Anticonvulsants such as Phenytoin are commonly used in people with Epilepsy.
The serum concentration of these drugs is commonly adjusted by physicians according to blood levels, but it is known that the therapeutic range when administering these drugs is narrow and adverse reactions, toxicity and even risk of death are frequently observed in people. Phenytoin metabolism is carried out by one of the enzymes encoded by the CYP2C9 cytochrome gene family, whose polymorphisms determine the phenotype of fast metabolizer and slow metabolizer, polymorphisms that have not been studied in our population. In addition, the metabolism of phenytoin is saturable, which puts
particularly high risk for patients with the slow metabolizing phenotype. metabolizing phenotype at particularly high risk. The aim of the present study is to establish whether there is an association between some allelic variants for CYP2C9 genes and the presence of adverse reactions to a drug commonly used in epilepsy.

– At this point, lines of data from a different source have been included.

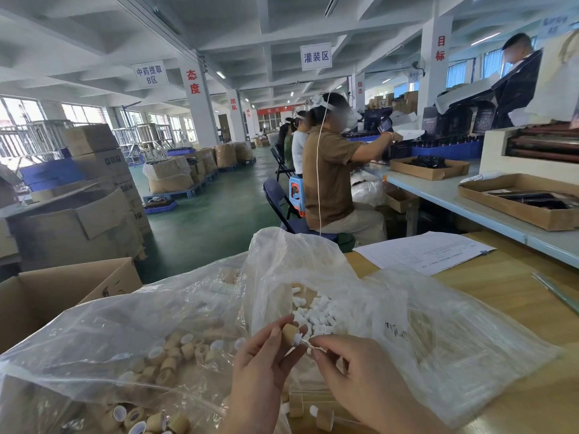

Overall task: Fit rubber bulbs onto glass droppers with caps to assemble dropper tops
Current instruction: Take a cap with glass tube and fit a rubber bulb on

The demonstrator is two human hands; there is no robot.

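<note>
Both hands are low ctr, close together and meeting on one part. The left hand (260,368) pinches a tan cap (289,332) btwn thumb and fingertips. The right hand (354,371) pinches the thin glass dropper (310,344), which runs from its fingertips into the cap's open end. A bit of white shows at that join; can't tell exactly what it is.

Just behind the hands is a clear bag w/ a heap of white rubber bulbs (313,311). To the left, a 2nd bag holds loose caps (169,355). Below the right hand, near the wrist, lie assembled dropper tops (322,418). All of it sits on the wooden bench (517,296), w/ a paper sheet (423,252) farther back and a cardboard box (62,292) off left.
</note>
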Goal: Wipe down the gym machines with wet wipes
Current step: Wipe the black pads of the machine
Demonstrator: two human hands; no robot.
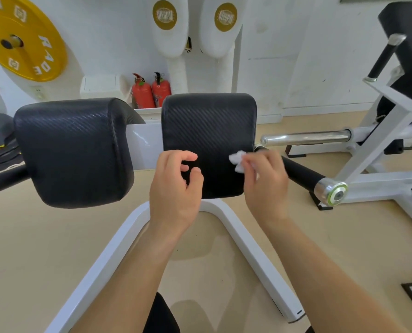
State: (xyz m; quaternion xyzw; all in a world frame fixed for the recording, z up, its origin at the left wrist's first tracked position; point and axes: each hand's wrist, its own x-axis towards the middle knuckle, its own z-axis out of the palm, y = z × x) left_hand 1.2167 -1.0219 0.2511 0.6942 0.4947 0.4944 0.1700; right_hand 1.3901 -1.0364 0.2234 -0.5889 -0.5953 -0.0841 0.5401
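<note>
Two black padded cushions of a white-framed gym machine fill the middle of the head view: a left pad (73, 150) and a right pad (209, 131). My right hand (266, 181) pinches a crumpled white wet wipe (238, 161) against the right pad's lower right edge. Over the same pad's lower left part hovers my left hand (176, 186), fingers loosely curled and holding nothing.
The machine's white frame (238, 234) forks toward me over a beige floor. A black handle with a chrome cap (320, 181) sticks out on the right, beyond it a chrome bar (305, 138) and another white machine. Two red extinguishers (151, 92) and a yellow weight plate (24, 39) stand by the wall.
</note>
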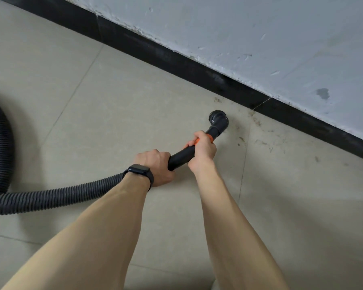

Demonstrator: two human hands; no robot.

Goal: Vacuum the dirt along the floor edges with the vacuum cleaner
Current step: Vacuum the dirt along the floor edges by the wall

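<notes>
Vacuum tube (179, 156) near the baseboard (197, 73).
Left hand (155, 165) and right hand (202, 148) both curled round it; brush head (218, 120) on floor (113, 101) beside dirt (260, 141).

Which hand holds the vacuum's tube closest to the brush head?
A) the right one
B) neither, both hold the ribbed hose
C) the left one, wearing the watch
A: the right hand grips the tube at its orange collar, just behind the brush head, while the left hand grips farther back.
</notes>
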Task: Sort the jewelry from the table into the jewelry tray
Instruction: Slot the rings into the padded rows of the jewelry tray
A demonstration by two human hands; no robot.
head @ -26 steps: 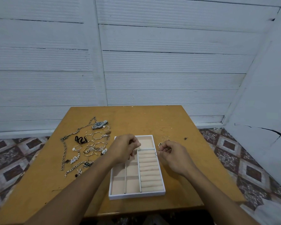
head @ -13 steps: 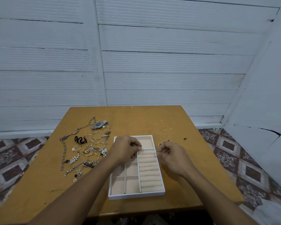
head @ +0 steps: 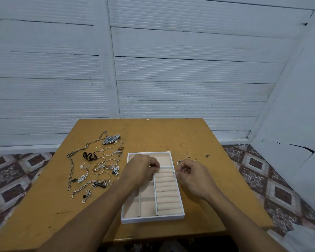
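Note:
A white jewelry tray (head: 153, 219) with beige lining sits at the table's front middle, its padded ring rolls (head: 168, 195) on the right side. My left hand (head: 142, 170) hovers over the tray's upper left and pinches a small ring (head: 158, 171) at the top ring roll. Over the tray's right rim, my right hand (head: 193, 174) pinches another thin ring (head: 175, 174). A heap of jewelry (head: 98, 166) lies on the table left of the tray: chains, hoops, pearl pieces and a watch (head: 111, 139). A few small rings (head: 185, 155) lie right of the tray.
The wooden table (head: 171, 135) stands against a white slatted wall. Patterned floor tiles show on both sides. A dark speck (head: 207, 156) lies on the table to the right of the small rings.
My left hand has moved slightly down and right, bringing its ring to the top ring roll. My right hand has stayed almost still with its ring.

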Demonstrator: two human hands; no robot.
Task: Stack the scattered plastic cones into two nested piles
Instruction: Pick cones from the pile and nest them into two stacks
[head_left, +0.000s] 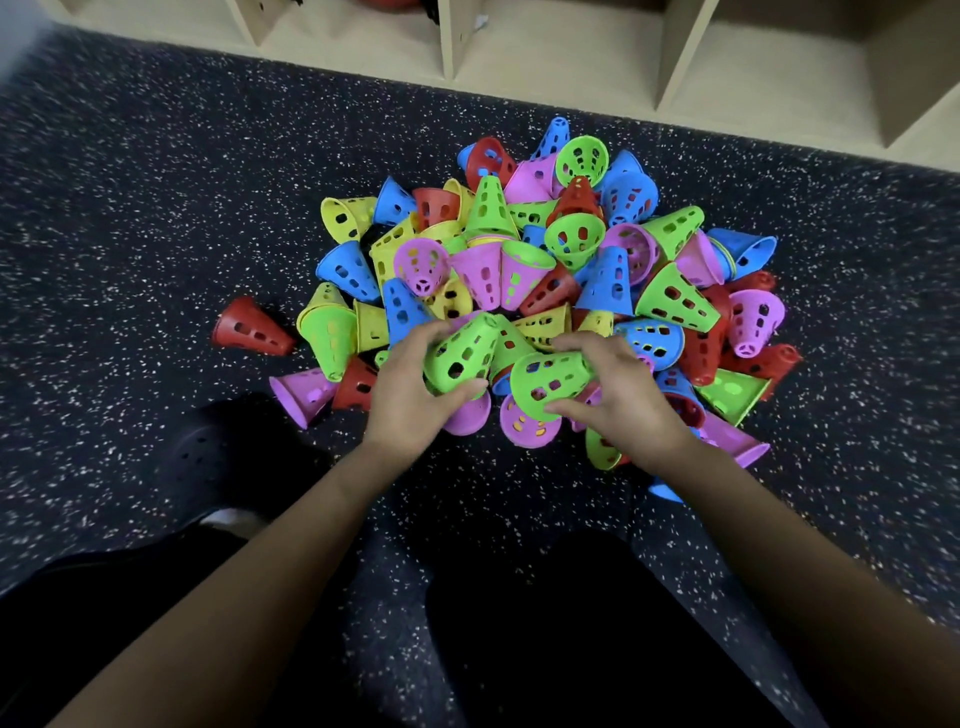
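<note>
Barely beginning (heap lying loose): left hand is gripping a green cone, right hand a second green cone.

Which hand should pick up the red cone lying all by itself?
Likely the left. The red cone lies left of the pile, nearer the left grip; the right grip is farther, though each holds a green cone.

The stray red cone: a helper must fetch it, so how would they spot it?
Start at the heap of coloured cones on the speckled dark floor. Look off its left edge: the red cone lies on its side, by itself, the leftmost cone of all.
</note>
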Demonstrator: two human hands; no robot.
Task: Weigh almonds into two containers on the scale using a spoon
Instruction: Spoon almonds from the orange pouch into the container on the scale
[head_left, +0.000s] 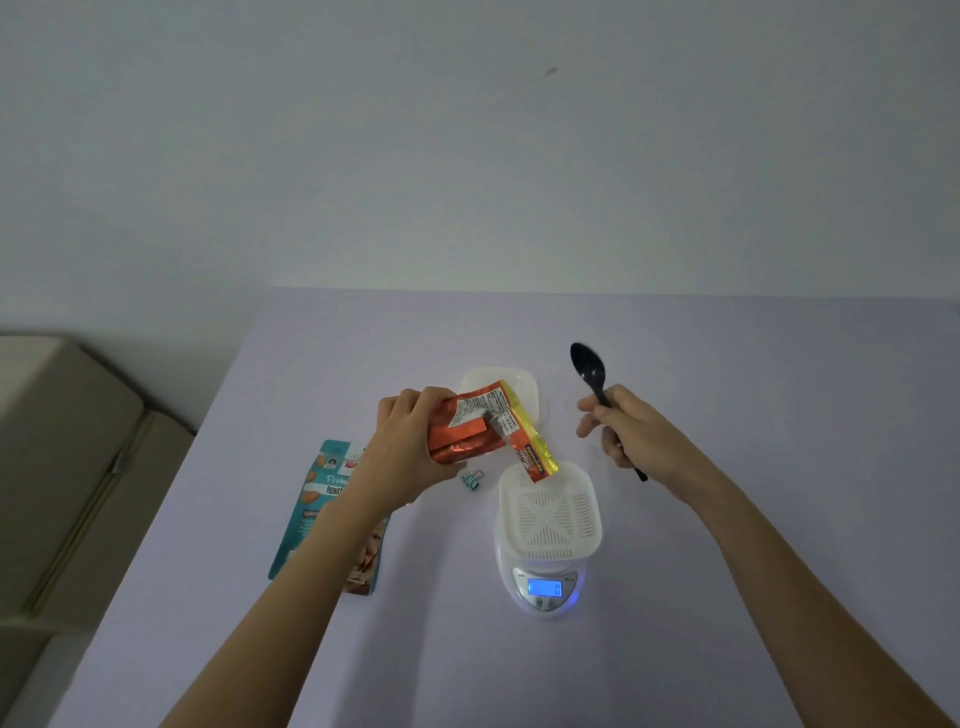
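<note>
My left hand (410, 439) grips an orange foil almond packet (485, 428), tilted so its open yellow end hangs over the far rim of a white slotted container (550, 514). That container sits on a white digital scale (543, 590) whose blue display is lit. My right hand (626, 428) holds a black plastic spoon (589, 366) by the handle, bowl pointing up and away, to the right of the packet. A second white container (524, 384) stands behind the packet, partly hidden by it.
A teal roasted-almond pouch (324, 514) lies flat on the lilac table (727, 597) under my left forearm. A small teal binder clip (471, 479) rests left of the scale. A beige sofa (67, 467) stands beyond the table's left edge.
</note>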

Adults treated with Phenytoin in monotherapy for the treatment of Epilepsy will be studied, with a sample size of 100 patients (200 alleles). In all of them a venous blood sample (5 mL) will be taken, after informed consent (Annex 1), to proceed to DNA extraction and analysis of the best known alleles for each gene by PCR amplification. Allelic and genotypic frequencies will be established for each gene and it will be determined if they are in Hardy-Weinberg equilibrium. The results will be published in Spanish and English language journals and will serve as the basis for a chapter on pharmacogenetics of antiepileptic drugs in a book to be published by the Iberoamerican Network of Pharmacogenetics and Pharmacogenomics to which the Genetics Unit of the School of Medicine and Health Sciences of the Universidad del Rosario is linked.